▸ What is expected
Report each line below that carries the word "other".

------------------------------------

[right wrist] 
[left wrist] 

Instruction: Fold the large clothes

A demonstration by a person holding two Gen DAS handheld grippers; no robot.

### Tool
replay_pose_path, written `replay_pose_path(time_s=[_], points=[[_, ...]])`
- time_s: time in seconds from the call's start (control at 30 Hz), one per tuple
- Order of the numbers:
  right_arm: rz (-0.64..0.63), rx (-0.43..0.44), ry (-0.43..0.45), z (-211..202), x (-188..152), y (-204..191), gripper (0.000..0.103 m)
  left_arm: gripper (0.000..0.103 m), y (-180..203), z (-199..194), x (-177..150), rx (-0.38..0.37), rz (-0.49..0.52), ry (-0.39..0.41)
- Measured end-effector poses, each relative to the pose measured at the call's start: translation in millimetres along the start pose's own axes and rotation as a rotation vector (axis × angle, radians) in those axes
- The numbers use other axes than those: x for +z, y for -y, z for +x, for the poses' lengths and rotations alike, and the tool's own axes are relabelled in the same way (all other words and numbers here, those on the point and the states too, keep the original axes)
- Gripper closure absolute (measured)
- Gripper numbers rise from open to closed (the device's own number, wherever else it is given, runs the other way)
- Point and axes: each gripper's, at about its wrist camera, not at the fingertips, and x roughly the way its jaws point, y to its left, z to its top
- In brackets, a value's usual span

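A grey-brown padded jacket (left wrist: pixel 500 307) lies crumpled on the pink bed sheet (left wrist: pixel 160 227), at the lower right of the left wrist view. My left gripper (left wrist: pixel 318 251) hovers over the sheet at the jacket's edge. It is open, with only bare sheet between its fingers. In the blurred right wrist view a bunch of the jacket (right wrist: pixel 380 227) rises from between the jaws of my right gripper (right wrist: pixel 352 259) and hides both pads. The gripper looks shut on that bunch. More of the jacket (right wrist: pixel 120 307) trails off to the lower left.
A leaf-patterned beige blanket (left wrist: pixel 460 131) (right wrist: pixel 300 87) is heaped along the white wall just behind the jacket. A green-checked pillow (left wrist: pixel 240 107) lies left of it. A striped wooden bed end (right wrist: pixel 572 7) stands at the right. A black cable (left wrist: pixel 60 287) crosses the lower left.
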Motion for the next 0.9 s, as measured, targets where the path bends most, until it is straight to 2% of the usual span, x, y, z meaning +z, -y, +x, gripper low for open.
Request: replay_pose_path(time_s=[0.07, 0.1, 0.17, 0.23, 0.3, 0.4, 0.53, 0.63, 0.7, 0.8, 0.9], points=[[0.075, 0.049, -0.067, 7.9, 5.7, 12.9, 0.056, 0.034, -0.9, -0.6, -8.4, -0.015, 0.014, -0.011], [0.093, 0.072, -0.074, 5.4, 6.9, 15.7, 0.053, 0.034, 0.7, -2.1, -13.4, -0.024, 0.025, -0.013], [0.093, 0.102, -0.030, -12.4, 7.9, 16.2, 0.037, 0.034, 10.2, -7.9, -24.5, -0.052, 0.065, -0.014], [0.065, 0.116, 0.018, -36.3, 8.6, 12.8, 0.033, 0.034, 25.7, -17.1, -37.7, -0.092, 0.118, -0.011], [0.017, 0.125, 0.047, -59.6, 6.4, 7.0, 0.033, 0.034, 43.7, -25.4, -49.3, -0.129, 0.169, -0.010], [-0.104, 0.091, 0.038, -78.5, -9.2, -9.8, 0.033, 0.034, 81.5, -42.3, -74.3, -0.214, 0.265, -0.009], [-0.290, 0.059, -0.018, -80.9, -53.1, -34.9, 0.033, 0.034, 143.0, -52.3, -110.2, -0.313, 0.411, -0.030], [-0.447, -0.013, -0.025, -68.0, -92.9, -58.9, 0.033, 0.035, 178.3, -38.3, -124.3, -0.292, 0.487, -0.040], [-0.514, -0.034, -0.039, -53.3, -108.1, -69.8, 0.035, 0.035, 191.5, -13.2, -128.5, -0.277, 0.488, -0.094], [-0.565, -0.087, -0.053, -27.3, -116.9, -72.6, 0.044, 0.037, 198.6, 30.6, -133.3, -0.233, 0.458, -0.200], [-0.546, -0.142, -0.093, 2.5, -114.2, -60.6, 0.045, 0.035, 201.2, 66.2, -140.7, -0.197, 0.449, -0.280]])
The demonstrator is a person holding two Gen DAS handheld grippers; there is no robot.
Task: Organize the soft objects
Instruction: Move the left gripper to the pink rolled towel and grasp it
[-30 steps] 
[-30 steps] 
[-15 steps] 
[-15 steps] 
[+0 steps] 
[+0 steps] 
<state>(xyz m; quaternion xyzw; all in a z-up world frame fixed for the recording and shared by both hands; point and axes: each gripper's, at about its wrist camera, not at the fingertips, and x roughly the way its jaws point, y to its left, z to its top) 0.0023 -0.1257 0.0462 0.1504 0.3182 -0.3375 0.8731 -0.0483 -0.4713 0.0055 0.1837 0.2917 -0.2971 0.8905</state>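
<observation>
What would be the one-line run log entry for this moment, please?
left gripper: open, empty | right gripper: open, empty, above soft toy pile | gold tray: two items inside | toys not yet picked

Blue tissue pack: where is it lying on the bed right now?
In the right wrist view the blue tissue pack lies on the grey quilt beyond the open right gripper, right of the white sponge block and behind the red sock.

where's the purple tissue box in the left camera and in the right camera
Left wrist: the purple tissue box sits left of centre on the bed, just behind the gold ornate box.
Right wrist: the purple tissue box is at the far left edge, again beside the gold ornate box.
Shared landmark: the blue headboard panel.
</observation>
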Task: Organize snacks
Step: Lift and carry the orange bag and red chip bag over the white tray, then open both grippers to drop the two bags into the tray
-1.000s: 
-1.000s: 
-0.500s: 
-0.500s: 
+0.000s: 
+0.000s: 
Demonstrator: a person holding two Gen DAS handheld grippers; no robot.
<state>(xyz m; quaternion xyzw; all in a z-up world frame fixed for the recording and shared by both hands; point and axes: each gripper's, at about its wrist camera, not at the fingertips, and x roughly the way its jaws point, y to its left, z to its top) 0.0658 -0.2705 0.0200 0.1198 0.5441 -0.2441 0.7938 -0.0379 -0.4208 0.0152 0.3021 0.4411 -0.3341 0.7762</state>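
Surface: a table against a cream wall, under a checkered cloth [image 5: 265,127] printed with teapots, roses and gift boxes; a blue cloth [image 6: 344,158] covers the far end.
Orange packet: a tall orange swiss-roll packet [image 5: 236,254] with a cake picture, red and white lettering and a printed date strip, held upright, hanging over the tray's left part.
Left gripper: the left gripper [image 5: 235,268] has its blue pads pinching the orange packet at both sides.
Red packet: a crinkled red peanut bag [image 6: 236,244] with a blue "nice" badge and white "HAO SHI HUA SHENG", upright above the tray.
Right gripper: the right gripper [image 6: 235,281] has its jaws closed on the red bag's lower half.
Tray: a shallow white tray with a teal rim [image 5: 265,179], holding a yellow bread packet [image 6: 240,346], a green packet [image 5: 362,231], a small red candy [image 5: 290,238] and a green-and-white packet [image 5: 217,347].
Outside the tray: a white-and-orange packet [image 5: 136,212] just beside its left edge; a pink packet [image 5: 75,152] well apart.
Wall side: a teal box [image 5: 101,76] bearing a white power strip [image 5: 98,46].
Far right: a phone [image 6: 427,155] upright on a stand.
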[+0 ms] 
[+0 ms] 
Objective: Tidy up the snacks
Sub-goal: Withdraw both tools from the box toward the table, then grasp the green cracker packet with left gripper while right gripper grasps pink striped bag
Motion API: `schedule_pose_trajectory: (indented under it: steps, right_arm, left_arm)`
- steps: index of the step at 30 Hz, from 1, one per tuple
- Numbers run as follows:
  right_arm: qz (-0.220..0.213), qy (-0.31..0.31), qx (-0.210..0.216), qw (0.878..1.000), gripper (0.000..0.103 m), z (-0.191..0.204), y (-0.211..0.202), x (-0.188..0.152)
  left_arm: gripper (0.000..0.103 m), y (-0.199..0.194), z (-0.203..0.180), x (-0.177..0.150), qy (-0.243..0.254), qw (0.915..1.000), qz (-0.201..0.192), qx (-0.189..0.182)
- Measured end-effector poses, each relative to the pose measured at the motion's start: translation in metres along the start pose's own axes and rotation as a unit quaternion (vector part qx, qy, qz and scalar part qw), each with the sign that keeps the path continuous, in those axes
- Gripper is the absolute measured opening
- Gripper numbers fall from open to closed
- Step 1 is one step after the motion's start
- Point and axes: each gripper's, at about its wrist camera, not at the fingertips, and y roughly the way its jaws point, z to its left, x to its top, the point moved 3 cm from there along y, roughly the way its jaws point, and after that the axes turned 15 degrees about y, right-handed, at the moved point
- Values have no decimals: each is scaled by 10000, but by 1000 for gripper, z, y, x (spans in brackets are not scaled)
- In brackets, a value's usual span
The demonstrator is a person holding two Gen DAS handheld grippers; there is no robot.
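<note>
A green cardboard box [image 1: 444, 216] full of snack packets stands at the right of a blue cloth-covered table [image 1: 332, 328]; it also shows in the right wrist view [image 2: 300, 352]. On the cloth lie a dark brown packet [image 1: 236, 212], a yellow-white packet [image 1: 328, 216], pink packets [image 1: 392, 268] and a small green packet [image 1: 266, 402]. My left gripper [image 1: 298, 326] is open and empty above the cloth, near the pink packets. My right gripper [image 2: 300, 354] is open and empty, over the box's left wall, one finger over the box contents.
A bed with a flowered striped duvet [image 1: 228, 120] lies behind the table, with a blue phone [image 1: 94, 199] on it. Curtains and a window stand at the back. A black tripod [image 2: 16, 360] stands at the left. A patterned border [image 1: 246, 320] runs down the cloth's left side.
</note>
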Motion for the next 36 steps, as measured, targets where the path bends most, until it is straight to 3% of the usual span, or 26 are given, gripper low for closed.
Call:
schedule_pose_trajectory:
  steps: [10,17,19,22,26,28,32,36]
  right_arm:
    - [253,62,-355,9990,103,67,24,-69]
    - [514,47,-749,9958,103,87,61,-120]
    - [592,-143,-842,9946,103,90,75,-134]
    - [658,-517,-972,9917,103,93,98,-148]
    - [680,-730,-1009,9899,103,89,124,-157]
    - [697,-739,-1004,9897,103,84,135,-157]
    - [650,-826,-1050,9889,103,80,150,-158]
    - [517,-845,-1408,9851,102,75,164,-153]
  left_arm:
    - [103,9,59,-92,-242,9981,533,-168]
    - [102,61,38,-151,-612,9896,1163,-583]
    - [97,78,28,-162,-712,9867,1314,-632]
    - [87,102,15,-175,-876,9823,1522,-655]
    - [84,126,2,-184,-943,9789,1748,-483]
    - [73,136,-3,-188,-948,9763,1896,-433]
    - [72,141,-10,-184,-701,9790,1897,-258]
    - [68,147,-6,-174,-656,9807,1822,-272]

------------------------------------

▸ Result of this exercise
- The numbers use other axes than those: x for +z, y for -y, z for +x, for the poses' lengths and rotations alike, and the tool's own axes are relabelled in the same way (all other words and numbers here, those on the point and the states too, keep the original axes)
- Gripper numbers rise from open to closed (the device's own number, wherever else it is given, runs the other way)

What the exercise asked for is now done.